(Collected data entries)
____________

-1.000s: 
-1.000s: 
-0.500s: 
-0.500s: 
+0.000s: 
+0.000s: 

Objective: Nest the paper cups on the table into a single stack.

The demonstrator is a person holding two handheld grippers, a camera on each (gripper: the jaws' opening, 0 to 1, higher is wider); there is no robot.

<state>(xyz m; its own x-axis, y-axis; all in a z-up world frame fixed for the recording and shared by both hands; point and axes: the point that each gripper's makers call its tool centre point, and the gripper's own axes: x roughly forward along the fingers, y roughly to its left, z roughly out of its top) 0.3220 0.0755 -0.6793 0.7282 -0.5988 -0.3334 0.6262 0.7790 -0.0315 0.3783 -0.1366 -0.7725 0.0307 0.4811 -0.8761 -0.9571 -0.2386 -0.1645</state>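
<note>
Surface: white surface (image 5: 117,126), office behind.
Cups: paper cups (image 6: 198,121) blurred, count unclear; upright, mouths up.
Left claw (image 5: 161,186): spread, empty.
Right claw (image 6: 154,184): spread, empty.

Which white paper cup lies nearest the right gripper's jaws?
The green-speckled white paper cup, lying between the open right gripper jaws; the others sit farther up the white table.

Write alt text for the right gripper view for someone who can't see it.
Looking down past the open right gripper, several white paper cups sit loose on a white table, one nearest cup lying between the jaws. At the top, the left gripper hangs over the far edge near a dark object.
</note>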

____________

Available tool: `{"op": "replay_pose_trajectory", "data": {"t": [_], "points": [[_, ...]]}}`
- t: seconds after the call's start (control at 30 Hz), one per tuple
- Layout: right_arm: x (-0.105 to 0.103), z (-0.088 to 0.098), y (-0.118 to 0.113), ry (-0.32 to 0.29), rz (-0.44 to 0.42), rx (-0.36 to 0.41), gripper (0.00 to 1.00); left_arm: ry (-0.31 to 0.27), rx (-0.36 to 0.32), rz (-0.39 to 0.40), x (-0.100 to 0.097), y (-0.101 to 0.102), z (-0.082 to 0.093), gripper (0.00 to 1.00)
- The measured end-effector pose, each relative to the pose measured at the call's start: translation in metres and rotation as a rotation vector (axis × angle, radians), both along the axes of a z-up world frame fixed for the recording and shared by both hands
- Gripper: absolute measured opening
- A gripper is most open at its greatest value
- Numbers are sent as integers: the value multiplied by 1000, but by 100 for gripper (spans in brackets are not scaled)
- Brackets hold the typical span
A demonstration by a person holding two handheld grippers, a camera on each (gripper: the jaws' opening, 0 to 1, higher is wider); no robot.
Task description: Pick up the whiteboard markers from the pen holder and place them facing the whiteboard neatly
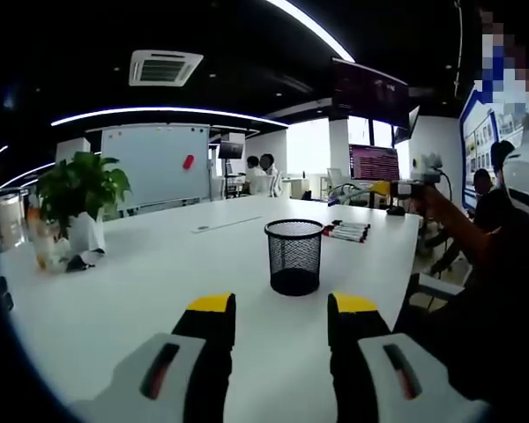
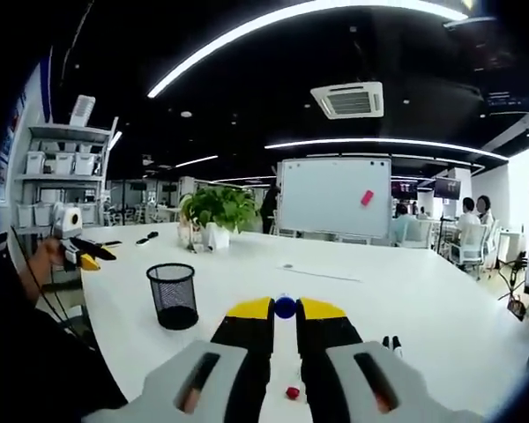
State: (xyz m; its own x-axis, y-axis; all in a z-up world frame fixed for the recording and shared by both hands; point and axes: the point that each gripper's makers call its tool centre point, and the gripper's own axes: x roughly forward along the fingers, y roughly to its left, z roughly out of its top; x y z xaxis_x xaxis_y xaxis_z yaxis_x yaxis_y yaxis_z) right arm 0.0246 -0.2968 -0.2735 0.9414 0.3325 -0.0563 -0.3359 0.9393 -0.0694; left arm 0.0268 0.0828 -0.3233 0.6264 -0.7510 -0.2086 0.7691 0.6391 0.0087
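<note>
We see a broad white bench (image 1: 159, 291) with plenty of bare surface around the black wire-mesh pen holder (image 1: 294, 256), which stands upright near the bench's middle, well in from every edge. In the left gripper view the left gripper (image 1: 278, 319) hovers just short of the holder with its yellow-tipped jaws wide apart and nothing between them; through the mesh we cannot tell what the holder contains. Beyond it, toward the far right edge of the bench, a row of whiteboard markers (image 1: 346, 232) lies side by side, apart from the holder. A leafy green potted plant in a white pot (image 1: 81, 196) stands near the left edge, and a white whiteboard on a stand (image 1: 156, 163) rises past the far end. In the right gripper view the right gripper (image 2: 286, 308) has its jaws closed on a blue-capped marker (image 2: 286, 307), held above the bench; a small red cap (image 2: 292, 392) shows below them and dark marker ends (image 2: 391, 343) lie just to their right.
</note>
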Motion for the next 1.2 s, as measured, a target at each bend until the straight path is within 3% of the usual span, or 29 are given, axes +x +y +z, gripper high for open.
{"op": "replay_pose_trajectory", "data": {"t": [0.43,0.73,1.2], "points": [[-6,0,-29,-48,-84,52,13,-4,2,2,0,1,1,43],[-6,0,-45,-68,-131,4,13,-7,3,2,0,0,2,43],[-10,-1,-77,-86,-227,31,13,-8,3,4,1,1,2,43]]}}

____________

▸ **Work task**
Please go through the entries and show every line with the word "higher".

▸ **Solution for this exercise**
The demonstrator is a person holding two handheld grippers, a camera on each (gripper: the jaws' opening, 0 to 1, higher is wider); there is no robot.
A demonstration by a person holding two handheld grippers, a camera on each (gripper: the jaws' opening, 0 to 1, higher is wider); no robot.

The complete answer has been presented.